With Hildreth Baxter I was straightway, marvellously, at my ease. We talked of Keats—she seemed to know all of his verse by heart....
Shelley—she quoted his less-known fragments....
“O WORLD! O LIFE! O TIME!—”
“O world! O life! O time!
On whose last steps I climb,
Trembling at that where I
had stood before;
When will return the glory of your prime?
No more—Oh, never
more!
“Out of the day and night
A joy has taken flight;
Fresh spring, and summer,
and the winter hoar,
Move my faint heart with grief, but with
delight
No more—Oh, never
more!”
“Surely that does not express your feelings—and you still a young and beautiful woman?”
“No, but I am profoundly moved by the sad beauty of it; and by the fact that perhaps Poe got his refrain of ‘nevermore’ for his Raven as a reminiscence from it.”

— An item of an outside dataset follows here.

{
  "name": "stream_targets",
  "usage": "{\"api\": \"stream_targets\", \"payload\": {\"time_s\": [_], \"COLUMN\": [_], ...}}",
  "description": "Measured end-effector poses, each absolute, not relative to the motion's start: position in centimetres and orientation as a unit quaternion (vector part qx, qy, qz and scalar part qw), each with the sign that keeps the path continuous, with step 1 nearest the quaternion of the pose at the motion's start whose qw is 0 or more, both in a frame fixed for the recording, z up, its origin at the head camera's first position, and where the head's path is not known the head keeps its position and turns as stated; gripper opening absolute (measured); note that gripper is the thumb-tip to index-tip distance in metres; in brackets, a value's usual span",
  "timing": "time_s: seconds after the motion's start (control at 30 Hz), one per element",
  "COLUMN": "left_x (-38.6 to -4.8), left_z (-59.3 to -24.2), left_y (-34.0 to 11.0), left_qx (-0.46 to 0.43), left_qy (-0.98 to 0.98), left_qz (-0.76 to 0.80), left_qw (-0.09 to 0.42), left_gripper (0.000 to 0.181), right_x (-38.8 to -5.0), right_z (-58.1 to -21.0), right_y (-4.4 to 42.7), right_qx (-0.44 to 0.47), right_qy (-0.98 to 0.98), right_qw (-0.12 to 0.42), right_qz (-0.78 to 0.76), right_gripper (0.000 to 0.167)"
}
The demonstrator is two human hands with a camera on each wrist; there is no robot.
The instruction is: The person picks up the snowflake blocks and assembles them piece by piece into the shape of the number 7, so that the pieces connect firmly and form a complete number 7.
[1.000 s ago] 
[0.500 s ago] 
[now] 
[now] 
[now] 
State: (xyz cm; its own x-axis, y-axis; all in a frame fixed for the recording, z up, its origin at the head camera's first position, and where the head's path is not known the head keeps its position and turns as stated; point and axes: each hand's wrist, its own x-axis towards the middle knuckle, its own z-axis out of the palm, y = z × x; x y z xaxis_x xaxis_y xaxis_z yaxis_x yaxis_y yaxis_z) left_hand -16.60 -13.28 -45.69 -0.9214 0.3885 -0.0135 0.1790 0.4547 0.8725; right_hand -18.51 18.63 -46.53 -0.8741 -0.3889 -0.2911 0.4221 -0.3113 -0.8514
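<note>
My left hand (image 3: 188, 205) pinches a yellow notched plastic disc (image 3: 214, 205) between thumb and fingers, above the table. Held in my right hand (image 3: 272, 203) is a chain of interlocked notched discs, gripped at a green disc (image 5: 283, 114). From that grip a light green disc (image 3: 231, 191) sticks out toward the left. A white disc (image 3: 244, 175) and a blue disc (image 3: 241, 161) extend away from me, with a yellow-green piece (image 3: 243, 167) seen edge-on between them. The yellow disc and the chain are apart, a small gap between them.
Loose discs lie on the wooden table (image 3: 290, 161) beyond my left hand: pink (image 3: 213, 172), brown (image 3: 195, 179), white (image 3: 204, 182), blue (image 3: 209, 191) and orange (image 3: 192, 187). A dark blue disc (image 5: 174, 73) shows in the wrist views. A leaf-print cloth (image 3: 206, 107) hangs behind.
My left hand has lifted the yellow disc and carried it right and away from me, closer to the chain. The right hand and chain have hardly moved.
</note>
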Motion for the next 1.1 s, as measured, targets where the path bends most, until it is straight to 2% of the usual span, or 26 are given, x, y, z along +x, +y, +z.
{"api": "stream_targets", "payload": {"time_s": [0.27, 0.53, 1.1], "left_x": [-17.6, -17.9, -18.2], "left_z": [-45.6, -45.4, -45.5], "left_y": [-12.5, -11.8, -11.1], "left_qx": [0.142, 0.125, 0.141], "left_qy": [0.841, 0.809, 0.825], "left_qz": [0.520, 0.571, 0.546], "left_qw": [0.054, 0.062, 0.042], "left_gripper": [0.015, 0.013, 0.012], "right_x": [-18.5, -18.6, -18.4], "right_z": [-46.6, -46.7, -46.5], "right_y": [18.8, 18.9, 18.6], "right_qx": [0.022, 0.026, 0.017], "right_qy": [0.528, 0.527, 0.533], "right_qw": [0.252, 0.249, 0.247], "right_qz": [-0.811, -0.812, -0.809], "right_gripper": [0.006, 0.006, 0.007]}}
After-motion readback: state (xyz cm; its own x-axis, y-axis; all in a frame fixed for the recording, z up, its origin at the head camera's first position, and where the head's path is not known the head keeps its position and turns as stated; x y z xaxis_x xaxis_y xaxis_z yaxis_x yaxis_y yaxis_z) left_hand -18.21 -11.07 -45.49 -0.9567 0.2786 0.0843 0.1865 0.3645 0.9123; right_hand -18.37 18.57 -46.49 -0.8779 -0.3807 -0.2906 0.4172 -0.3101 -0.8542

She laughed engagingly with feminine inconsequence and stooped down to recover a slight, silver bracelet that had slipped off over one of her small hands. I caught a brief glimpse of the white division of her breasts as she stooped over. The vision stabbed my heart with keen enjoyment that pained....
Already we were caught up in a current of mysterious fellow-feeling that was soon to bear us onward to the full ocean of frank love and passion. Though at this time neither she nor I perceived it.
* * * * *
Penton came in ... the little, handsome, red-faced man, with his Napoleonic head too large for his small, stocky body ... his large, luminous eyes like those of the Italian fisher boy in the painting ... his mouth a little too large ... his chin a trifle too heavy-jowled. His hands were feminine ... but his feet were encased in heavy shoes that made them seem the feet of a six-foot day labourer....
Ruth, his secretary, coming close behind him,—was tall, not ungraceful in an easy, almost mannish way ... slab-figured ... built more like a boy than a young woman dangerously near the old maid. She too wore bloomers. Her face was tanned. It was too broad and placid for either prettiness or beauty, but a mischievous tilt to the nose and large calm hazel eyes kept her this side of mere plainness....
Penton glanced from me to his wife, from his wife to me, in one look of instinctive inquiry, before he addressed me....
“Well, Johnnie, here you are ... East at last ... and about to become a real literary man.”
“He’s been here a full hour ... we didn’t want to interrupt you—” his wife explained.
“Your work is too important for the world”—I began sincerely and reverently.
Baxter beamed. His being expanded under my worship.
He caught both my hands, friendlily, in his.
“Welcome to Eden,” then, introducing, “this is my secretary, Miss Ruth Hazlitt; she’s been quite keen to meet you ... we’ve talked of you a lot ... she knows your poetry and thinks you’re a genius, and will some day be recognised as a great poet.”